I knew this pic was special. The drops of water were perfect and ethereal. I had just watered the plants. I did not place the individual drops to enhance the image. OCD, I’m not. But I did return and take this flower four more times. I wanted a keeper. And it took four tries. There were a lot of duds. Persistence! I’m generally lazy. If it’s good, great. If not, oh well, tomorrow’s another day. I realize that I could be so much better. But, I will be back tomorrow. I work on the theory that even a blind squirrel gets a nut sometimes. In brain surgery it was casual until you got down to the real deal. Then, you were serious! Up until that point we sang and told stories. I bet you didn’t want to know that. And then you’re gonna wanna know what kind of flower. … as I said, casual. Who knows?
Bored. Yes, dammit! Bored! Remember, this post was composed two – three – months ago. Arghhhh! Yes, pirates say argh. I’m confined. I take pictures of baskets – that I made (Nantucket). I arrange artificial flowers. I take picture of flowers I planted. I cook. I take pictures of my cats. There! Colleen actually reads my blog faithfully. She’s not listed as a follower. Ha! She’s laughing out loud right about now. Call it support from home. If she doesn’t then who will? Arghhh!!!
There is a fine line between taste and tasteless. Good and better are subtle. It helps to have something to compare otherwise you are out of luck. I have my favorite. And then there is persistence. I shot three times – three sittings – and finally got something I was satisfied with. It’s like ending a sentence with a preposition. You can but it’s tasteless, mostly. Ha! … ended in an adverb.

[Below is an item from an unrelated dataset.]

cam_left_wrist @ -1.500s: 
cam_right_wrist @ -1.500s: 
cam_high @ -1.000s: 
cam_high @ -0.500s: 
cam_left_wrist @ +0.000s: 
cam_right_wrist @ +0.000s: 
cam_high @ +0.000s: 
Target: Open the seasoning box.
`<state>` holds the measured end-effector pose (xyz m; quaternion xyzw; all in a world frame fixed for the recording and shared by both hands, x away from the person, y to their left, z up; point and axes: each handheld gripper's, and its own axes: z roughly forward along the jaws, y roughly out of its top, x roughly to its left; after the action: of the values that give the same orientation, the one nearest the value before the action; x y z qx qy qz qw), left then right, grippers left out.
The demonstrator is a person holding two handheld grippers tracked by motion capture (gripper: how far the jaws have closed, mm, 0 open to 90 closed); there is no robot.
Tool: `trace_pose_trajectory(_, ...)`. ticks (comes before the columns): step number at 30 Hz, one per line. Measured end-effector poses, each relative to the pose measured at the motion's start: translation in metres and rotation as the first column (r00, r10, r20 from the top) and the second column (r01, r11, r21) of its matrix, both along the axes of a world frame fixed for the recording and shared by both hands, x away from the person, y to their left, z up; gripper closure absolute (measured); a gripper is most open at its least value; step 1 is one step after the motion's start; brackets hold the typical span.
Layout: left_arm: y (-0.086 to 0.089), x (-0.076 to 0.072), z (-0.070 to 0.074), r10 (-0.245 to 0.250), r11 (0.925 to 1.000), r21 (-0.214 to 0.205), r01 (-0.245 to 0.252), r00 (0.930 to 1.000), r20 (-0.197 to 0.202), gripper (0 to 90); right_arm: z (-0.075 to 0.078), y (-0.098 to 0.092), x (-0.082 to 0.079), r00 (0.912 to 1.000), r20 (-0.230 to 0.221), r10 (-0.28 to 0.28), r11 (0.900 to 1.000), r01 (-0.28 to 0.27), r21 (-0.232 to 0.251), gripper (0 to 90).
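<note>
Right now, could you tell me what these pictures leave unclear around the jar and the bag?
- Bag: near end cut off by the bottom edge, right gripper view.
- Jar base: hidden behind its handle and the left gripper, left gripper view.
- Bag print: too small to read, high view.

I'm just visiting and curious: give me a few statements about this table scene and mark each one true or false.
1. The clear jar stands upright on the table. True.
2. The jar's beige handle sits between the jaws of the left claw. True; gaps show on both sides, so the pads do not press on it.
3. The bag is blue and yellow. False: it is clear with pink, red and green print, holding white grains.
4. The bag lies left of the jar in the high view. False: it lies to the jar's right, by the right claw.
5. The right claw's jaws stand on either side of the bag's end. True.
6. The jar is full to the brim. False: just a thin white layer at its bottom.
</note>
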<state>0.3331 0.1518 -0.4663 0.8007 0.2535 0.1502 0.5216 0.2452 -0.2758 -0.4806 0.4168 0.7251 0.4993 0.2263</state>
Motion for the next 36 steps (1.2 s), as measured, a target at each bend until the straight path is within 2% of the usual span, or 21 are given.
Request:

My kids make fun. They tell me I’m blind. Or, at the very least I don’t pay attention. Colleen says the same. I concentrate and am oblivious to an earthquake. It served me well when I was in a noisy operating room. I was testing and comparing three cameras and their ability to photograph flowers. I zoomed the lens and let fly. It’s amazing what the camera saw that I did not. It’s equally amazing to get good shots. What I learned is that a blind squirrel does get a nut, sometimes. As for seeing detail, I’m lazy. The camera does the work. Press (the shutter button) early and often. Then again, what they didn’t tell you is when to do it. That’s judgment and it’s something you have or not. But… I did not see the pistil nor the water droplets.